Still, as the chief marketing officer and then the president of Bluefly, Rosenberg has had to call on some of the softer skills she learned at Tuck, such as leadership and teamwork. An example is the yearlong process of launching the responsive site. When she joined the project, the chief technology officer who was running it had just left.
“The first thing I did was fly to our platform developer’s headquarters with my team and sat down with everyone in the same room,” she recalled. “I reminded them that we had one task, which was to launch the new site, so everyone had to check their egos at the door. We had to talk through what they didn’t like about us, and what we didn’t like about them. It was literally like a mediation.” Rosenberg successfully re-oriented the teams to collaborate and focus on the outcome. After the site launched in late March, Rosenberg declared the relationship healed. “I’m in touch with their CTO, we have drinks together, and our teams love each other,” she said.
Rosenberg credits her study group experience at Tuck with helping her navigate that delicate job. She was the only woman in a diverse group of students, and they didn’t always agree, but they delivered the final product together. “I think that’s life in business: solving problems as a team,” she said. “The study groups mirror the real work experience.”

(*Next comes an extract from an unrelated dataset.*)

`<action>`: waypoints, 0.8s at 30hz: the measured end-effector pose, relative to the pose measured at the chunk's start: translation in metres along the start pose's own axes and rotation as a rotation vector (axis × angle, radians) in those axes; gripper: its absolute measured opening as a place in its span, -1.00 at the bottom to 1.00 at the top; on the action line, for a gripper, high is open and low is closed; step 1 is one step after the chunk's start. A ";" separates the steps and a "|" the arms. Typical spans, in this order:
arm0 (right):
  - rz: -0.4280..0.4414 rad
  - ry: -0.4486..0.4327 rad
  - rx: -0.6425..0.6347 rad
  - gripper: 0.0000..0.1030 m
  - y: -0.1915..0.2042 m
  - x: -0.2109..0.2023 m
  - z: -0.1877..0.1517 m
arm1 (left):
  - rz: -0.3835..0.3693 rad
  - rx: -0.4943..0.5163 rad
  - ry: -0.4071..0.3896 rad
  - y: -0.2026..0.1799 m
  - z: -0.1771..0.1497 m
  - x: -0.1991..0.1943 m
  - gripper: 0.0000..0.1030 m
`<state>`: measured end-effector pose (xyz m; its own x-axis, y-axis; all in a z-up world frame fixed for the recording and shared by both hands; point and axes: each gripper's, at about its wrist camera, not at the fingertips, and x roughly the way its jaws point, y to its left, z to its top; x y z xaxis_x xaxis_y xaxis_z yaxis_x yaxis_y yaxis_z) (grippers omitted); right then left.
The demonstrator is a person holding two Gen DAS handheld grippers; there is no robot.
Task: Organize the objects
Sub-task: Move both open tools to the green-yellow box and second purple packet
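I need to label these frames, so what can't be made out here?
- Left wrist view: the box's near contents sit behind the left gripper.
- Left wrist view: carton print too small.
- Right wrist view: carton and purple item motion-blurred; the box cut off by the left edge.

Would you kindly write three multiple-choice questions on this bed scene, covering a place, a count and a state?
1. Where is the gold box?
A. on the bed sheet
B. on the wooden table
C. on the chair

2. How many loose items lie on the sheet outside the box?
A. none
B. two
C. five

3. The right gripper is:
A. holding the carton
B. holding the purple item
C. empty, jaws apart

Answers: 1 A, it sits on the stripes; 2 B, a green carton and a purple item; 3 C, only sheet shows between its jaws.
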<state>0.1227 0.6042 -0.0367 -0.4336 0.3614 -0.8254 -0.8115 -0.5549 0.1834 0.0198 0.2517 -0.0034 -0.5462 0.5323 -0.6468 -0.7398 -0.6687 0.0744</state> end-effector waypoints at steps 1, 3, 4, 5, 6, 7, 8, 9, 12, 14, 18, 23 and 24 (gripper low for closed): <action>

Rosenberg also thinks back frequently to her Negotiations course, most recently when she had to renegotiate contracts for Bluefly. “That course gave me the confidence to stick to my guns and not give up too much,” she said. “I feel like Tuck really prepared me well for the role I’m currently in.”
True to her description of digital retail, Bluefly is changing again, and this time Rosenberg is at the helm. The business is going from a conventional retail operation to a marketplace. It will no longer buy inventory and sell it on the website. Instead, Bluefly will market products to consumers, and the individual brands or their distributors will drop ship the items to buyers. “It’s a big trend right now in retail,” she said, “and it’s a way to get scale and also to manage your costs, because you’re not shelling out cash for inventory.” Now Rosenberg is looking at cash flow and profit and loss statements and shaping the broader direction of the company—in short, being a general manager. “Now I have to understand the full spectrum: strategy, marketing, finance, accounting,” she said. “It really touches on every skill set I learned at Tuck.”